OK, so that’s what I wrote in 2008. I will come back to what I now think needs to be corrected or updated, but to facilitate this, I think it is helpful to first ask:
(1) what does the data say today in 2018, and how can it be described to the public in an adequate manner?
When the man on the street asks me “How much of the human genome is the same as the chimpanzee genome?” I understand him to be asking: “how much of the entire human genome is exactly the same as the chimpanzee genome?” Or, in evolutionary terms, “how much of the human genome has passed unchanged to both chimps and humans”. He is therefore asking “what is the total one-to-one orthology between the human and chimpanzee genomes”. To answer his question with certainty, I would look to the latest reciprocal best whole genome alignment between humans and chimps.
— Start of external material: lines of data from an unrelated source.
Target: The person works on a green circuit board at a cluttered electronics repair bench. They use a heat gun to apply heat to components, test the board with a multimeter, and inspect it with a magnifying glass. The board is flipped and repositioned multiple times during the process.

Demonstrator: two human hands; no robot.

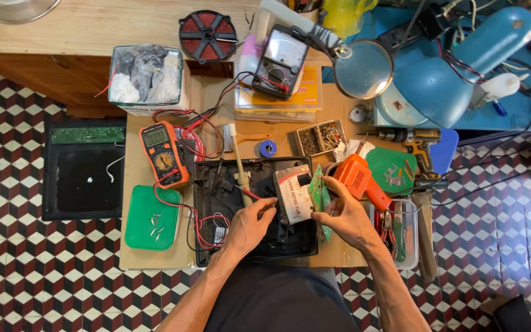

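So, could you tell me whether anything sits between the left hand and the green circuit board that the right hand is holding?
Yes. A white block-shaped component with a printed label stands between the left hand and the green circuit board, over the open black casing. The right hand holds the board on edge, just right of that block.

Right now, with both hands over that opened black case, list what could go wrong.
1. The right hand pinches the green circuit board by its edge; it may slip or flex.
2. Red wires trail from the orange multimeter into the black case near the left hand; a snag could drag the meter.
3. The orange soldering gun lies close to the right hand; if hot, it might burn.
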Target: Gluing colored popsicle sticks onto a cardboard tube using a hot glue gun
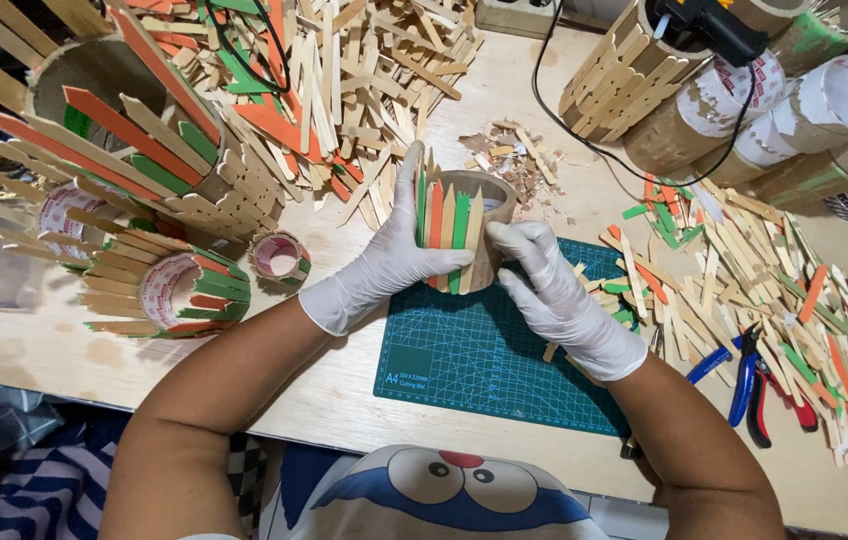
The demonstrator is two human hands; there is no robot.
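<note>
Nearest the lens we note our two forearms coming up from the bottom edge, both hands in thin white disposable gloves, working over a dark green gridded cutting mat [484, 350] on the pale wooden tabletop [344, 390]. Our left hand [384, 262] lies flat against the side of a short brown cardboard tube partly clad in flat wooden craft sticks, plain, orange and green [459, 228]; its fingers are extended and pressed together over the sticks, thumb low near the base. Our right hand [556, 292] grips the tube from the opposite side, fingers curled around the bare cardboard wall, thumb toward the rim. The tube sits at the far edge of the mat, touching it or just above it; we cannot tell which. Judgement: the piece looks light and fairly stiff, but the thin wall would likely dent under a hard squeeze, and the sticks may shift if their bond is fresh. We would hold it with broad palm pressure on both sides, not by the stick tips. Left of us stand larger stick-clad tubes [144, 150]; behind, a heap of loose wooden sticks [344, 80]; to the right, more scattered coloured sticks [774, 300] and blue- and red-handled pliers [754, 385].
</note>
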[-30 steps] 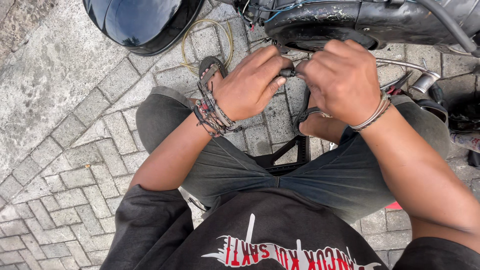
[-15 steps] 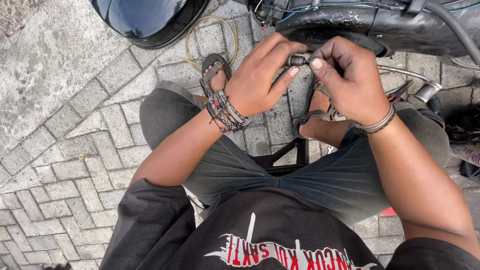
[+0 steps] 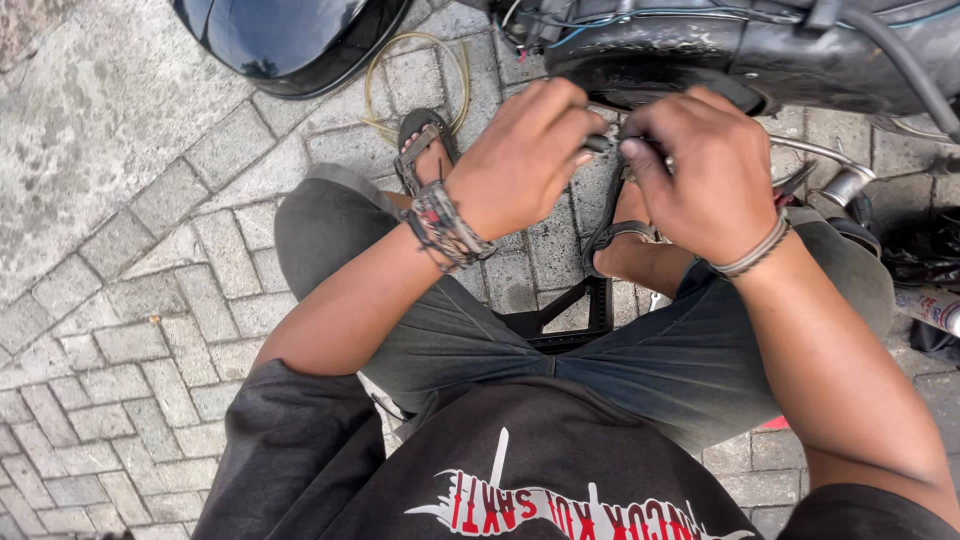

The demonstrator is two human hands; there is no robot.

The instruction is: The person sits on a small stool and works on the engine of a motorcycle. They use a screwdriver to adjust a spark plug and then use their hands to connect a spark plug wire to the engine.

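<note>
My left hand point(image 3: 525, 160), with braided bracelets at the wrist, and my right hand point(image 3: 705, 175), with a pale wristband, meet in front of me. Both pinch a small dark metal part point(image 3: 603, 143) between their fingertips. The part sits just below the black underside of a motorbike point(image 3: 760, 50). What the part is exactly stays hidden by my fingers. I sit low, knees apart in grey shorts, feet in sandals point(image 3: 425, 145).
Grey paving bricks point(image 3: 120, 340) cover the ground. A glossy black motorbike panel point(image 3: 290, 40) lies at top left beside a coil of yellowish tubing point(image 3: 415, 75). A chrome pipe point(image 3: 850, 185) and dark parts lie at right. A black stool frame point(image 3: 570, 315) shows between my legs.
Both hands have stayed together on the small part, shifting slightly; the right hand's fingers have curled over it more. The view has tilted a little.
</note>
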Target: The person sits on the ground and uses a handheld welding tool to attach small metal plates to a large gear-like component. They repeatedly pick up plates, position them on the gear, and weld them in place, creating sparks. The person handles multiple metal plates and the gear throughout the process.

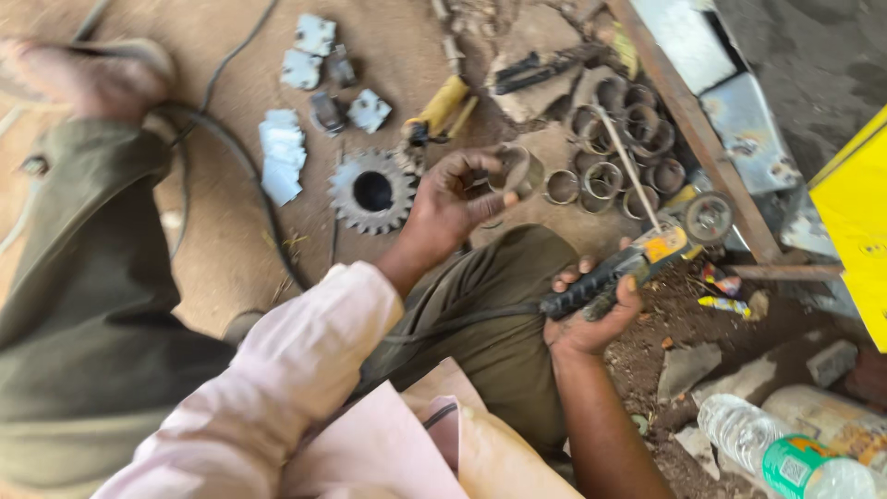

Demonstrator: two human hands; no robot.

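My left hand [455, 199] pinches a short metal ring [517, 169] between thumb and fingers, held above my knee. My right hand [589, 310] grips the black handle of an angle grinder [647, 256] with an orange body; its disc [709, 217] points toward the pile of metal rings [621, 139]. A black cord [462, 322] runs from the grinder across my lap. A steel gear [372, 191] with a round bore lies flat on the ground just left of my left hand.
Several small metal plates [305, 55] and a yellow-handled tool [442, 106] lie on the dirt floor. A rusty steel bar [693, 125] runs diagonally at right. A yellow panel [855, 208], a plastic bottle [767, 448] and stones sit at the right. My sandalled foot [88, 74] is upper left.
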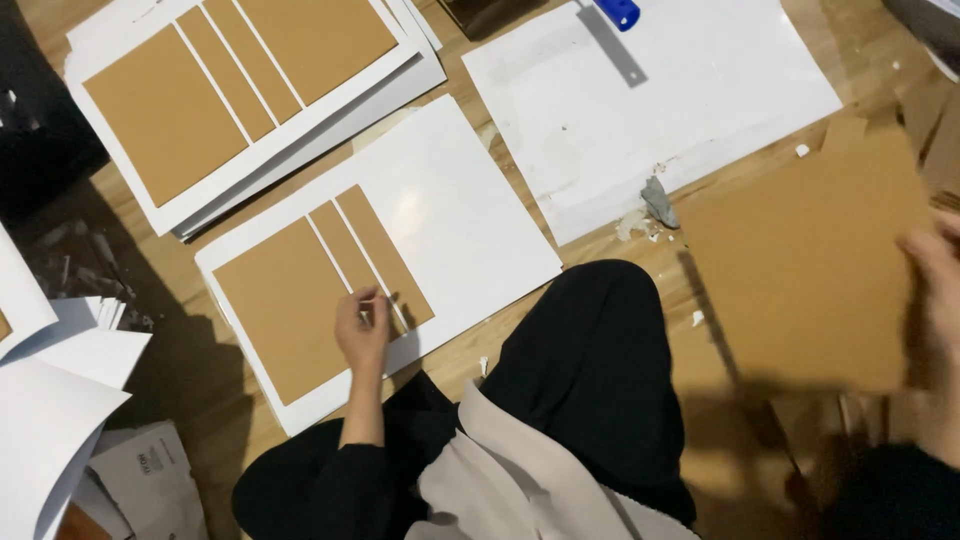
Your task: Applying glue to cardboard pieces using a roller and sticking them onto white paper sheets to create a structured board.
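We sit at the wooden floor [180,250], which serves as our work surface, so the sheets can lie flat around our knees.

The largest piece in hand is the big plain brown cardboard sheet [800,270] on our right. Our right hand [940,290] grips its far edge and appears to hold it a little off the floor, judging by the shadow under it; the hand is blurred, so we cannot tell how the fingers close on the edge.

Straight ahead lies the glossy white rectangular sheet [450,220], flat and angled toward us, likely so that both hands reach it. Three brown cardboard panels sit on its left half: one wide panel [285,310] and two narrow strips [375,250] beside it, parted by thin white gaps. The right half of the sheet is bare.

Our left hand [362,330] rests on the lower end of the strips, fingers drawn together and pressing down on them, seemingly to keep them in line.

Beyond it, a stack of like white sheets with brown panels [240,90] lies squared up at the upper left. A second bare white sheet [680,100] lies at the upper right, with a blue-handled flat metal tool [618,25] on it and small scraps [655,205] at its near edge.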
This is available at the UCSC website. If my stats of this alignment are correct (I am happy to share my Perl script if anyone wants to check it), it is 2,761,498,322 long, including 17,622,179 bases of indels and 35,820,144 variant bases. The human genome sequence used in the alignment was 3,209,286,105 long. Thus the total percentage of the human genome that I can know for sure has one-to-one orthology with the chimp genome is 84.4%. Therefore I would say to the man on the street: we know for sure that the human genome is 84.4% the same as the chimpanzee genome [note added 23/4/18 to avoid disambiguate: i.e. this is our minimum lower bound]. I would explain to him how I derived the figure. Regarding the regions that are not one-to-one orthologs, I would explain that about a third of it (a little under 5% of the whole genome) appears to be duplicated, with slight differences, in the human but not the chimp, and some of it is centromeric, and some of it is regions that have not yet been completely sequenced in the human genome, and some of it is genic, and some I have no idea what it is.
OK, maybe I should stop there for now, as this is becoming rather a long post. I would welcome your feedback on my answer to question one. At the weekend, I will try to come on to my other two questions: (2) what did the data say in 2008, when correctly interpreted? (3) Was I unreasonable in my interpretation of the 2005 Chimp paper in 2008?